L’impact de l’anthropocène sur les cyclones tropicaux depuis le Petit Âge Glaciaire

Résultats scientifiques

Inscrite dans le cadre de l’IRN RISCDIS, l’étude publiée dans la revue Global and Planetary Change s’intéresse à l’impact de l’anthropocène sur la fréquence et l’intensité des cyclones tropicaux. Pour y parvenir, ses auteurs issus de trois UMR (Chrono-Environnement, ThéMA, TRACES) et des universités d’Aix Marseille (CEREGE), Téhéran et Pise ont exploité les archives historiques françaises et britanniques du sud de l’Océan Indien afin d’évaluer les changements interannuels à décennaux dans la variabilité des cyclones tropicaux, depuis le Petit Âge Glaciaire (PAG) jusqu’au changement climatique actuel.

Comprendre les changements futurs des cyclones tropicaux et les ondes de tempête associées est un défi important pour évaluer, planifier et atténuer l'impact du changement climatique sur les environnements littoraux aujourd’hui très fortement anthropisés en raison du processus d’urbanisation des dernières décennies. De nos jours, les cyclones tropicaux sont les événements météorologiques affectant le plus sévèrement les régions tropicales, subtropicales et de latitude moyenne. Ils se classent systématiquement parmi les risques naturels les plus meurtriers et les plus coûteux au monde, notamment dans les pays en voie de développement. Bien que le changement climatique soit l'un des nombreux facteurs susceptibles d'affecter l'évolution future des dommages causés par les cyclones tropicaux, le lien entre leur activité et le réchauffement climatique est peu clair et largement débattu parmi les scientifiques.

Des lacunes importantes dans les connaissances subsistent en ce qui concerne le comportement des cyclones tropicaux dans un monde qui se réchauffe, en partie en raison des disparités régionales dans leur dynamique et leurs trajectoires. De plus, la compréhension de ces phénomènes est hypothéquée par les limitations de la longueur temporelle et de la qualité des enregistrements d'observation, qui sont pour la plupart limités à l'ère des satellites (années 1990), autant de facteurs limitants qui entravent à la fois la détection et l'attribution des tendances.

Dans ces conditions, l’approche historique s’impose pour reconstruire des séries longues d’aléas anciens.

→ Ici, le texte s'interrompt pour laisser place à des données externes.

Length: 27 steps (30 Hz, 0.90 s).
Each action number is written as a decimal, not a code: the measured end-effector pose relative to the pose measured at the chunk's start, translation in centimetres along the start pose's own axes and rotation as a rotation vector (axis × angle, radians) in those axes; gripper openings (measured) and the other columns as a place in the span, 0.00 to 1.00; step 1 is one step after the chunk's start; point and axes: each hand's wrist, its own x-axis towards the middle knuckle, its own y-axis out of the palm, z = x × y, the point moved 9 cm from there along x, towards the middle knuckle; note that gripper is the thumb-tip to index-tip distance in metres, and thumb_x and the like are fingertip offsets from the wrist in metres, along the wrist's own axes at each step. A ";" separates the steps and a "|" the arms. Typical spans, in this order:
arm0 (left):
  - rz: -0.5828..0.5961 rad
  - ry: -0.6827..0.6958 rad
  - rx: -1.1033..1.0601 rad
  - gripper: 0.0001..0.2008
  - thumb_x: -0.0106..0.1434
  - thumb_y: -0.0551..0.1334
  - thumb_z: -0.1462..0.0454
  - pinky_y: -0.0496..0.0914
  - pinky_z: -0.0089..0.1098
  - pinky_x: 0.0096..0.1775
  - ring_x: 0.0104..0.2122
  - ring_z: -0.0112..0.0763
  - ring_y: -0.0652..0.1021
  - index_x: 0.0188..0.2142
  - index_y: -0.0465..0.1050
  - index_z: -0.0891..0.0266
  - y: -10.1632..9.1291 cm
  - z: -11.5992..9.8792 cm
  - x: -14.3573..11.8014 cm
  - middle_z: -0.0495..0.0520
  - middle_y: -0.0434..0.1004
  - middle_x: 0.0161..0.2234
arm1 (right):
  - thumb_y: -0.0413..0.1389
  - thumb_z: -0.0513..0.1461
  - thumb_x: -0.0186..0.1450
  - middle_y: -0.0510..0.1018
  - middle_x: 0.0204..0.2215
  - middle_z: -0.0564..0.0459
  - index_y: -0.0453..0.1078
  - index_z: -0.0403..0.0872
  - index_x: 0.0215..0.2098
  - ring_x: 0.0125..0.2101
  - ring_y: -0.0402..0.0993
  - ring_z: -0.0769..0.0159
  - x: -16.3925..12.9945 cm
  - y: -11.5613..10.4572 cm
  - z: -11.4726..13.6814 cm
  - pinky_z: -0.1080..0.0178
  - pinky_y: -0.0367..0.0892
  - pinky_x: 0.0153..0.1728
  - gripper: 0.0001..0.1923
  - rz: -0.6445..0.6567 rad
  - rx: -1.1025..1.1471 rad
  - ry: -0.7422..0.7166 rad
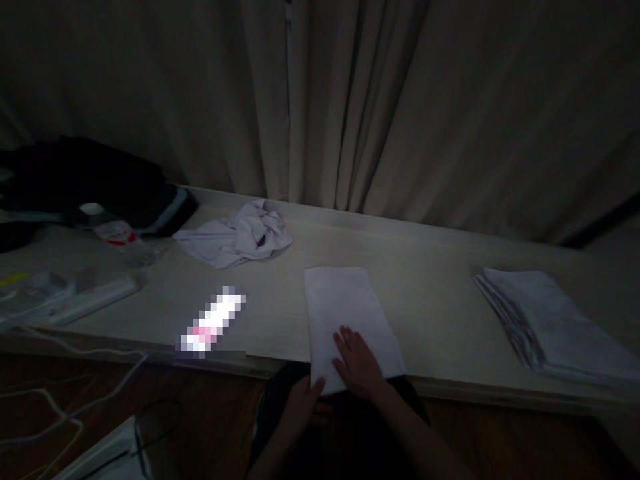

Le volume et la qualité des archives disponibles pour le sud de l'océan Indien produites à compter des années 1650 peut surprendre. En réalité, toutes deux procèdent de l'intérêt stratégique majeur que représentait cette partie de l’Océan indien pour les puissances coloniales européennes. Grâce à elles, les chercheurs disposent de données fiables pour l'analyse des tendances inscrites dans la « longue durée ».

L’étude conduite à partir de ces matériaux révèle un lien fort, tant aux échelles séculaires que décennales, entre le réchauffement/refroidissement de la surface des eaux océaniques et la fréquence des cyclones tropicaux. Elle évalue également la relation entre la fréquence et l'intensité des cyclones, car cette dernière a le potentiel d'accroître les impacts de l'élévation du niveau de la mer sur les extrêmes du type submersions dans les zones côtières. Sur le long terme, et de manière significative, l’année 1940 semble représenter un tournant dans le système climatique au-delà duquel les cycles climatiques naturels ont été remplacés par le réchauffement induit par l'homme. On constate une multiplication par quatre en moyenne des cyclones tropicaux régionaux. Avant cette date, les données historiques de cyclones tropicaux présentent des cycles décennaux clairs, qui reflètent le forçage radiatif solaire. Cet enregistrement historique montre comment une meilleure compréhension de la variabilité passée peut améliorer les estimations d’exposition au risque de cyclones tropicaux touchant le bassin sud-ouest de l'océan Indien.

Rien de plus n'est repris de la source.